— What the task asks —
From the records below, extract only the lines running from the line with "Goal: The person" to the line with "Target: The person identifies", both lines included, reproducing them exactly.

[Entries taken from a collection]
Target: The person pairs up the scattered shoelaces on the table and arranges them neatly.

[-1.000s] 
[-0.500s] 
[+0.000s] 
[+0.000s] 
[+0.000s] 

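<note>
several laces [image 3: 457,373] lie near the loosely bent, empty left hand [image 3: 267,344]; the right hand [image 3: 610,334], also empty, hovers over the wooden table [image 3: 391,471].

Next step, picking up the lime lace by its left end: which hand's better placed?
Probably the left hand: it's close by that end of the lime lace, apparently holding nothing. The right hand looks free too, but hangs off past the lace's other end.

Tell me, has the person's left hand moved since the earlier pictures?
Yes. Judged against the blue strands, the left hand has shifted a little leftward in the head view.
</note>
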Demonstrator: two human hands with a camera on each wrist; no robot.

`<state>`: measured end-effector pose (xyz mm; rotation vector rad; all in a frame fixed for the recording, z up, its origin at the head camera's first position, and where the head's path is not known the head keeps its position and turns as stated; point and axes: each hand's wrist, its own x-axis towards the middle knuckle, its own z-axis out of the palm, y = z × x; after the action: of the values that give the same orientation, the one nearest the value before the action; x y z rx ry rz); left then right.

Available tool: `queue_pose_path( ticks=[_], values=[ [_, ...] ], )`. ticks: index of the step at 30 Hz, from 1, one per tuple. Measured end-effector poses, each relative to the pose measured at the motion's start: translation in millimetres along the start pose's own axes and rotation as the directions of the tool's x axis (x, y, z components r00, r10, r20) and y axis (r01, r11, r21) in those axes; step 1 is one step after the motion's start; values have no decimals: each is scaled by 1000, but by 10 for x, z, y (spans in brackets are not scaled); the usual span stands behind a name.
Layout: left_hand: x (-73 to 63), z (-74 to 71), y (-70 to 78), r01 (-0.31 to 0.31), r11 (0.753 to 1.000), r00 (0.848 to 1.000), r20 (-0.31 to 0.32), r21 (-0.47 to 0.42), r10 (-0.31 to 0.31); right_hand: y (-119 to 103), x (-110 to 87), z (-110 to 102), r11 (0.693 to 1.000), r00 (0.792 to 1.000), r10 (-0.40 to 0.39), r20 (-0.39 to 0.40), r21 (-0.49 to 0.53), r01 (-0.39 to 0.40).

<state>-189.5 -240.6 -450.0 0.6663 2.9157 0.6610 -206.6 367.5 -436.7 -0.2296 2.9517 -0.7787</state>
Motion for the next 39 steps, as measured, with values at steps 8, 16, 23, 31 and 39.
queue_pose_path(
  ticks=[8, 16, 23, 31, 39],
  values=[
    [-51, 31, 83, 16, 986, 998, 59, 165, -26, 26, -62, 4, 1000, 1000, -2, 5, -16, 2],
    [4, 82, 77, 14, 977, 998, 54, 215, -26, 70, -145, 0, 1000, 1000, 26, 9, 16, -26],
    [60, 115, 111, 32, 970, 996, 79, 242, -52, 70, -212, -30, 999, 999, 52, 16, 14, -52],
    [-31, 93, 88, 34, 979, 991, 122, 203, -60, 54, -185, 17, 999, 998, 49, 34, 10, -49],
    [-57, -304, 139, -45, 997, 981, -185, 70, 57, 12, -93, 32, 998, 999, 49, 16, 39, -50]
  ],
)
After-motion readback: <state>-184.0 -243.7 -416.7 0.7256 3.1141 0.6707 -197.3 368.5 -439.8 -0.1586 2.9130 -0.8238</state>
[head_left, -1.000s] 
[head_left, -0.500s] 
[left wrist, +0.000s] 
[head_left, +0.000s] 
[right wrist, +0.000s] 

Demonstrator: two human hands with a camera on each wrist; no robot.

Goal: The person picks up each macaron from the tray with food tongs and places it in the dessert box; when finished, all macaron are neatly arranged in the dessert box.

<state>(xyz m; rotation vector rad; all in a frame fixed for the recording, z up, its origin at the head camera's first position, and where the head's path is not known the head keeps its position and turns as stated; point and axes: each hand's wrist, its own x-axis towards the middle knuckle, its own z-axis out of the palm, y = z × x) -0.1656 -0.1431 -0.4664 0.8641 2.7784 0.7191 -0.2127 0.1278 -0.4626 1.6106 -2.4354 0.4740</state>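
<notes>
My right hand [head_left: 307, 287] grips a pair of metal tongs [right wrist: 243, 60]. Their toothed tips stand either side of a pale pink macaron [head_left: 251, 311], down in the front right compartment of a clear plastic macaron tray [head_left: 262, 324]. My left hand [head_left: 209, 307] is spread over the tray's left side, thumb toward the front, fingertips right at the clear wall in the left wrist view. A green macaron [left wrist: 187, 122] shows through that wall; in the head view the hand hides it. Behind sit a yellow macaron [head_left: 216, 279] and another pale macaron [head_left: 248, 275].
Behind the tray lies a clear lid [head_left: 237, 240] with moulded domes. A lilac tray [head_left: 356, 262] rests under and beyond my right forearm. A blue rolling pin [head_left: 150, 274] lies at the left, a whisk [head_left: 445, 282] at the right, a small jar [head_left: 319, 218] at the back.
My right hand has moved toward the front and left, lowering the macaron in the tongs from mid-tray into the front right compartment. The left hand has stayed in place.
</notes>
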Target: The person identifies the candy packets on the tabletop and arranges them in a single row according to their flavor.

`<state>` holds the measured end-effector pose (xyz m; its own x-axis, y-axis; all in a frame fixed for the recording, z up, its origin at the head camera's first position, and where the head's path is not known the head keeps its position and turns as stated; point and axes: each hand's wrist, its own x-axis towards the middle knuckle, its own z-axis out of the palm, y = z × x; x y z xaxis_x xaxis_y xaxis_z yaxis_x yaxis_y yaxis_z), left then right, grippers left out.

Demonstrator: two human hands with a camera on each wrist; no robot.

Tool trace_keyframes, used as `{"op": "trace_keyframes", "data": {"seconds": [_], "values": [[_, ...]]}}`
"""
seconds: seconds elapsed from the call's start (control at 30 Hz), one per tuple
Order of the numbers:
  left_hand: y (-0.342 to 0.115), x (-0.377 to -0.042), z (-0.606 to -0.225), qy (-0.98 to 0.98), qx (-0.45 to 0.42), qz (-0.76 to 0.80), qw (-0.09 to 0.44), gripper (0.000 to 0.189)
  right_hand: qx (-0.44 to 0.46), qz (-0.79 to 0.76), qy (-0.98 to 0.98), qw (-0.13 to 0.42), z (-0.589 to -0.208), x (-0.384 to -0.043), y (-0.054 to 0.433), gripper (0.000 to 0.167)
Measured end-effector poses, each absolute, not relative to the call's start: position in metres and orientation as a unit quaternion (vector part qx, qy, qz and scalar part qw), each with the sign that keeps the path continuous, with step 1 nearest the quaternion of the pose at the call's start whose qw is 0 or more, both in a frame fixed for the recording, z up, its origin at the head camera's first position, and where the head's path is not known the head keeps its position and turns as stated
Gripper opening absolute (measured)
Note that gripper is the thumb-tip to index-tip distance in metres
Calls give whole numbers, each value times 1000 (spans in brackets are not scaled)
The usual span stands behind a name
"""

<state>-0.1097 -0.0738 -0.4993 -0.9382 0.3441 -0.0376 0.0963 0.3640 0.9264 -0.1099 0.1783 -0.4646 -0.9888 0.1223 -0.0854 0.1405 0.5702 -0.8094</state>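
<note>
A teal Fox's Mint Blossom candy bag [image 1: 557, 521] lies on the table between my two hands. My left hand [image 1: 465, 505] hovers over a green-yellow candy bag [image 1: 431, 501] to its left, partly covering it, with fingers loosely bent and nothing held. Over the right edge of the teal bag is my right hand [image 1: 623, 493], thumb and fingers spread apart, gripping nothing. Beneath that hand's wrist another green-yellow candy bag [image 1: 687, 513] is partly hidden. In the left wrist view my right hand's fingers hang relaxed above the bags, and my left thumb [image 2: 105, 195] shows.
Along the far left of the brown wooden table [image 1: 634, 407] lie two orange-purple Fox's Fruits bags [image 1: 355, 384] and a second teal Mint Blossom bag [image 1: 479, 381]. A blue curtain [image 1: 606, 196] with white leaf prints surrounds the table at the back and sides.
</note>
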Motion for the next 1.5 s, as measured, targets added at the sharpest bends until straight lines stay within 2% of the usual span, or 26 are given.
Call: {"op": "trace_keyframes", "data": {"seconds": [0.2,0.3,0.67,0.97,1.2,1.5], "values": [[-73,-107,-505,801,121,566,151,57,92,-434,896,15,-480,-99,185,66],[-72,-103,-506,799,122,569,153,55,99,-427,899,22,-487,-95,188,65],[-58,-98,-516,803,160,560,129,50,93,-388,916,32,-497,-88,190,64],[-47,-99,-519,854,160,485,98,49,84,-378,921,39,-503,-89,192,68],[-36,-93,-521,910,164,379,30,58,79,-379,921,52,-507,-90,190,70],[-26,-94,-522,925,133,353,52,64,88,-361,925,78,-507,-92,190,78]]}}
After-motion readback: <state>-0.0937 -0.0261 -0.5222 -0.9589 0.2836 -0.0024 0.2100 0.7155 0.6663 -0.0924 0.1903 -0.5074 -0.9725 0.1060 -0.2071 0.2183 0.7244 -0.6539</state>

— Result of this exercise —
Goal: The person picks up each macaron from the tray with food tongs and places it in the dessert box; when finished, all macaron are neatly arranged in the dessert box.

<state>(xyz m; rotation vector rad; all in a frame fixed for the recording, z up, its origin at the head camera's first position, and where the head's path is not known the head keeps its position and turns as stated; point and axes: each hand's wrist, its own x-axis towards the middle knuckle, its own z-axis out of the palm, y = z × x) -0.1656 -0.1431 -0.4664 0.8641 2.7784 0.7191 -0.2127 0.1278 -0.4626 1.6106 -2.4354 0.4740</state>
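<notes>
My right hand [head_left: 307, 287] grips a pair of metal tongs [right wrist: 243, 60]. Their toothed tips stand either side of a pale pink macaron [head_left: 251, 311], down in the front right compartment of a clear plastic macaron tray [head_left: 262, 324]. My left hand [head_left: 209, 307] is spread over the tray's left side, thumb toward the front, fingertips right at the clear wall in the left wrist view. A green macaron [left wrist: 187, 122] shows through that wall; in the head view the hand hides it. Behind sit a yellow macaron [head_left: 216, 279] and another pale macaron [head_left: 248, 275].
Behind the tray lies a clear lid [head_left: 237, 240] with moulded domes. A lilac tray [head_left: 356, 262] rests under and beyond my right forearm. A blue rolling pin [head_left: 150, 274] lies at the left, a whisk [head_left: 445, 282] at the right, a small jar [head_left: 319, 218] at the back.
My right hand has moved toward the front and left, lowering the macaron in the tongs from mid-tray into the front right compartment. The left hand has stayed in place.
</notes>
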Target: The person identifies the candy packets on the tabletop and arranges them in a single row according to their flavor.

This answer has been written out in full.